![]() |
Foto Ilustrasi: BAS |
Kasus ini ditangani oleh Direktorat Reserse Siber Polda Jabar. Tri Yanto dijerat dengan Pasal 48 jo Pasal 32 ayat (1) dan (2) Undang-Undang Informasi dan Transaksi Elektronik (ITE), dengan tuduhan tindak pidana akses ilegal serta penyebaran dokumen rahasia. Pemeriksaan pertama terhadap Yanto sebagai tersangka dilakukan pada Senin, 26 Mei 2025.
Namun, penetapan status tersangka ini memicu gelombang kritik dari kalangan pembela hak asasi manusia dan pegiat kebebasan berekspresi. Direktur Lembaga Bantuan Hukum (LBH) Bandung, Heri Pramono, menyebut tindakan ini sebagai bentuk kriminalisasi terhadap whistleblower yang sejatinya berperan penting dalam pengawasan publik.
“Ini merupakan kemunduran atas peran serta masyarakat membantu negara memberantas praktik korupsi, terlebih lagi di lembaga sosial yang menghimpun dana dari publik,” ujar Heri dikutip dari Tempo, Selasa, 27 Mei 2025.
Menurut Heri, laporan yang dilakukan Tri Yanto seharusnya dilindungi secara hukum karena bertujuan membongkar praktik dugaan korupsi yang merugikan negara. LBH Bandung menegaskan bahwa tindakan Yanto merupakan bagian dari partisipasi publik yang dijamin dalam sistem demokrasi.

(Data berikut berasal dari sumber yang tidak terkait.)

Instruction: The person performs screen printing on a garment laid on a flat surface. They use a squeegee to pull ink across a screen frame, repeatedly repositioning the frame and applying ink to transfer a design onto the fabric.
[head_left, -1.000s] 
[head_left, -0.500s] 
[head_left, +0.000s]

Tri Yanto sendiri diketahui telah menyampaikan laporan dugaan korupsi dana zakat senilai Rp 9,8 miliar dan dana hibah dari APBD Pemprov Jawa Barat sekitar Rp 3,5 miliar kepada berbagai pihak, termasuk tim pengawas internal Baznas dan Inspektorat Provinsi. Namun, alih-alih ditindaklanjuti, Yanto justru dipolisikan dan mengalami pemutusan hubungan kerja secara sepihak.
“Tri Yanto bahkan telah di-PHK secara sewenang-wenang oleh Baznas Jabar tanpa alasan yang jelas, padahal ia sudah berstatus sebagai karyawan tetap,” tambah Heri.
LBH Bandung mendesak Baznas Jabar untuk mencabut laporan polisi terhadap Tri Yanto dan menghentikan kriminalisasi terhadap pelapor. Mereka juga menyerukan perlindungan hukum yang kuat bagi para whistleblower di Indonesia agar tidak menjadi korban tekanan balik dari pihak-pihak yang dilaporkan.
Kecaman serupa datang dari Southeast Asia Freedom of Expression Network (SAFEnet). Dalam keterangan tertulis, SAFEnet menilai kasus ini mencerminkan lemahnya perlindungan terhadap kebebasan berekspresi dan partisipasi publik di Indonesia, khususnya di ranah digital.
“Ini adalah bentuk nyata kriminalisasi atas kebebasan berekspresi dan partisipasi publik. Pasal-pasal karet seperti Pasal 32 ayat (1) dan (2) UU ITE kembali digunakan untuk membungkam suara publik,” tulis SAFEnet.
SAFEnet juga mencatat bahwa tren kriminalisasi serupa kian meningkat, dan tidak lagi terbatas pada pasal-pasal pencemaran nama baik, ujaran kebencian, atau berita bohong. Hal ini menjadi peringatan serius bagi iklim demokrasi dan transparansi di Indonesia.
Kasus Tri Yanto kembali membuka perdebatan tentang urgensi revisi UU ITE dan pentingnya sistem perlindungan menyeluruh bagi pelapor korupsi. Di tengah upaya mendorong transparansi dan akuntabilitas lembaga publik, kriminalisasi terhadap whistleblower justru menciptakan efek jera bagi masyarakat yang ingin berkontribusi dalam pemberantasan korupsi.